The Aiken-Rhett House, the city’s most-intact antebellum complex, tells the story of Governor William Aiken, his family and the slaves who lived on the premises; the Heyward-Washington House, home to a signer of The Declaration of Independence, included George Washington among its guests; the Edmondston-Alston House offers great views of the harbour from its secondfloor piazza; the Josesph Manigault House has an exceptional collection of early 19th-century furnishing; and the Calhoun Mansion, Charleston’s largest private home and house museum, offers post-Civil War, Guilded Age opulence.

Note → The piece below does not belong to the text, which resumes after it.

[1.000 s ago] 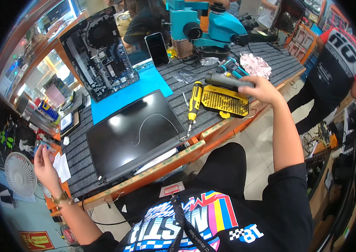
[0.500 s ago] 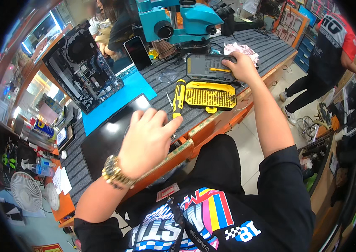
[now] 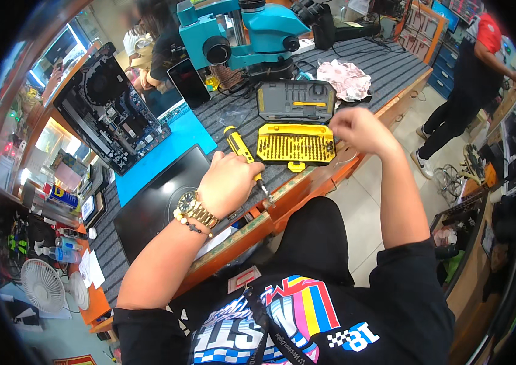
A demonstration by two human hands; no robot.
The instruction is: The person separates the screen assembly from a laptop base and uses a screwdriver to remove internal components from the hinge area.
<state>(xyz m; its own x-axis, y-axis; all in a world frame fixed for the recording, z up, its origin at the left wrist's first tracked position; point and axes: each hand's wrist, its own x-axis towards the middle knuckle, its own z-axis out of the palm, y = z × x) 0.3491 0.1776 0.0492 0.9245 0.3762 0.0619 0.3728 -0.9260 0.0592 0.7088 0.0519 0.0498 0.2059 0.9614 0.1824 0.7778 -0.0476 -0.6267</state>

Nor is the region’s African-American Gullah and Geechee culture forgotten. You still hear its patois in the colourful, 19th-century Charleston City Market, where vendors sell handsome sweetgrass baskets, inspired by those once used by slaves to winnow rice and now collectors’ items displayed in both the local Gibbes Museum of Art and in Washington, DC’s Smithsonian Institution. That’s not to forget the savoury spices and exotic vegetables once brought from Africa and the Caribbean and now part of the local cuisine, or the role Charleston played in the creation of America’s most-famous opera, George Gershwin’s Porgy and Bess. Based on a novel by local author DuBose Heyward, it was inspired by the life of local, crippled beggar Samuel Smalls, who traversed the city in a goat-drawn cart – a lovable character in the opera; reputedly a very unpleasant one in real life.
In fact, Lady Charleston is a culture lover. There are a number of theatres, including the Dock Street Theatre – the oldest in America and home to the renowned annual Spoleto USA and Piccolo Spoleto performing arts festivals, the Charleston Symphony Orchestra, and the Halsey Institute of Contemporary Art, located in the College of Charleston, America’s oldest municipal college.
And even if you temporarily tire of the numerous charms of Lady Charleston, there are many, nearby temptations.
Not far from town, Folly Beach appeals with its wide, sandy strand, fishing pier and quirky laid-back ambience; Kiawah and the Isle of Palms are known for their splendid golf courses and elegant resorts; and Sullivan’s Island, which inspired a poem by Edgar Allan Poe, attracts fans of its century-old homes and historic Fort Moultrie, which played a part in one of the first decisive battles of the Revolutionary War.